For each line of the listing that holds "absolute", show the full line.

--- Task data ---

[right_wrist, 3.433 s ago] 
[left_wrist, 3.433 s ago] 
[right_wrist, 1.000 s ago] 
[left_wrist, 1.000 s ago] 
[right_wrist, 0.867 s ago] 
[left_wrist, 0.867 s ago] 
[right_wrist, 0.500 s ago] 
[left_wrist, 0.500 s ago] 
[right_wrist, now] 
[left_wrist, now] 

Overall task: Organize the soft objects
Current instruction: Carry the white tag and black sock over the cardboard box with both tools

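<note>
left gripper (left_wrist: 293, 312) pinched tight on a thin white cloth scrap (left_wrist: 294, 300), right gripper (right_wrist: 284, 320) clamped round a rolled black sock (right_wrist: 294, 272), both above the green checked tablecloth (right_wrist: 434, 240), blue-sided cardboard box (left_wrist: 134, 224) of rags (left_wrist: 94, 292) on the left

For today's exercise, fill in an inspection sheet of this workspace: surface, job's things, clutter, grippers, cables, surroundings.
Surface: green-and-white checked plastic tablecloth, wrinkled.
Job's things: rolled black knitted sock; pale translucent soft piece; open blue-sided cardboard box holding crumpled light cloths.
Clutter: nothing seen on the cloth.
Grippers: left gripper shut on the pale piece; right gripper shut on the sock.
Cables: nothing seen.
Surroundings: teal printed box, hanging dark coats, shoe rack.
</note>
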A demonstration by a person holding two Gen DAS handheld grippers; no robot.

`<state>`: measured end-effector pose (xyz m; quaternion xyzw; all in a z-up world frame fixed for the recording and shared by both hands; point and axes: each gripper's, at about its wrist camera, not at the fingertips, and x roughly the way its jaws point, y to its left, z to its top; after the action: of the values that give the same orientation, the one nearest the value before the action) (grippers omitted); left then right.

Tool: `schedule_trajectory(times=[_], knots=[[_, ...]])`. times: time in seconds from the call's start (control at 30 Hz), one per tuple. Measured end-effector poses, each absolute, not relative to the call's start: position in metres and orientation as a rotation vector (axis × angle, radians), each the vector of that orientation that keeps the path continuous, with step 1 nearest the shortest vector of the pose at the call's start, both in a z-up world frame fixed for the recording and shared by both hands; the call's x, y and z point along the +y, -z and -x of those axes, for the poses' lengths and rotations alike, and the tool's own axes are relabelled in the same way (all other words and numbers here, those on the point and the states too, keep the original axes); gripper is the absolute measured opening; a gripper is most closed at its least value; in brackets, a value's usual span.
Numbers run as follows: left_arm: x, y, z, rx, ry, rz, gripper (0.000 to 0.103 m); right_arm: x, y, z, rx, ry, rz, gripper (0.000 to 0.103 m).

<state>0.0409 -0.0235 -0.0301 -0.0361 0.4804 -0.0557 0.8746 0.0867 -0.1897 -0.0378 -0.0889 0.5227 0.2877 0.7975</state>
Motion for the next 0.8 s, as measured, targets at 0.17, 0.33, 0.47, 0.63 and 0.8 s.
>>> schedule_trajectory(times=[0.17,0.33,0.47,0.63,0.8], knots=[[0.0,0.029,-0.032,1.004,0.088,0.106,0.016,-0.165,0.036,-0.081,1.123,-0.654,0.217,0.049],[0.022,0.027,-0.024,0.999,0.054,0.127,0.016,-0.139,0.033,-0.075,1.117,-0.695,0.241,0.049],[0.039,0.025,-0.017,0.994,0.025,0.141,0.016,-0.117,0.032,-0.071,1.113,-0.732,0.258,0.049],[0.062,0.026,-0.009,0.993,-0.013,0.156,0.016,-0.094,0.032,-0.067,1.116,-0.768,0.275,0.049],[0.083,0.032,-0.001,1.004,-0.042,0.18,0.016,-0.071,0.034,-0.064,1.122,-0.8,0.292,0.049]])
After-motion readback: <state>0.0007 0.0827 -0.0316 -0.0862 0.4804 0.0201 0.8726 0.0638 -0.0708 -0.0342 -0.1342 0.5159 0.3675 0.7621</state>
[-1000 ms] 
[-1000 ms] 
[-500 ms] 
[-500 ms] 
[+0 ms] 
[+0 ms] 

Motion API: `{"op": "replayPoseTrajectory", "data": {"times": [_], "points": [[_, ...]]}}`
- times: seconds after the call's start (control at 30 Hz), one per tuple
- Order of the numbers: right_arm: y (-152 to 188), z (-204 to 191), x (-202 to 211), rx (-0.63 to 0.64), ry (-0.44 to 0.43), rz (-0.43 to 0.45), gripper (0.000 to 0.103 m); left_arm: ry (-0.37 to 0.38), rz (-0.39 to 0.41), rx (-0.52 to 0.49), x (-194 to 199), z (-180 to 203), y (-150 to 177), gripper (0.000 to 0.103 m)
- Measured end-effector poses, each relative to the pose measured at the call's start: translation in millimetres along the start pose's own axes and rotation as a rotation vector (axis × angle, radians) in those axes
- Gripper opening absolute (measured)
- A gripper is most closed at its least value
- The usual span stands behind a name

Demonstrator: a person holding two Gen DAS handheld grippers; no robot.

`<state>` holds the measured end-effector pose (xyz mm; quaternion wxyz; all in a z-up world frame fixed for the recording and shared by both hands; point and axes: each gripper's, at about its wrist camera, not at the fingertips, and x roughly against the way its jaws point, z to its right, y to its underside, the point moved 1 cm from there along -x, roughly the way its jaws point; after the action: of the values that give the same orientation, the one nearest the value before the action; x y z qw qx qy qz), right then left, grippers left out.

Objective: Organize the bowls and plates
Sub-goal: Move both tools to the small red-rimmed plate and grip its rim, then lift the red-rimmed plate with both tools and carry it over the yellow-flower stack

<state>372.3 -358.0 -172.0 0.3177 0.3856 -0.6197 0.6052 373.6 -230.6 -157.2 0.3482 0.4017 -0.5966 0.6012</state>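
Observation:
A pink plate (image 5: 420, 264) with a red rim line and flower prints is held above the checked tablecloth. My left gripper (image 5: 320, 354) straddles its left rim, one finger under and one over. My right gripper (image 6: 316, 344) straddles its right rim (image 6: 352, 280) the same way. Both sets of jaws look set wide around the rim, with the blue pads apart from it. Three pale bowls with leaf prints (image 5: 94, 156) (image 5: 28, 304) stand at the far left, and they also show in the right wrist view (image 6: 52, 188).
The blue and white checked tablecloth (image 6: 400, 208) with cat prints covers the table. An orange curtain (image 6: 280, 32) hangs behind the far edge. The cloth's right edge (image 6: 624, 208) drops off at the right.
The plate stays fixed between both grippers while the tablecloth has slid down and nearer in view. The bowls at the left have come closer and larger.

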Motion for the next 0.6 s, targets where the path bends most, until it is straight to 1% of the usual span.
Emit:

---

Exercise response:
Tool: `schedule_trajectory(times=[_], knots=[[_, ...]])`. times: time in seconds from the call's start (control at 30 Hz), one per tuple. Measured end-effector poses, each absolute, not relative to the call's start: position in metres and orientation as a rotation vector (axis × angle, radians), each the vector of that orientation that keeps the path continuous, with step 1 nearest the shortest vector of the pose at the call's start, both in a z-up world frame fixed for the recording and shared by both hands; the call's x, y and z point along the +y, -z and -x of those axes, for the poses' lengths and rotations alike, and the tool's own axes are relabelled in the same way (all other words and numbers here, those on the point and the states too, keep the original axes); gripper is the absolute measured opening; a gripper is most closed at its least value; in brackets, a value's usual span.
- Gripper opening absolute (measured)

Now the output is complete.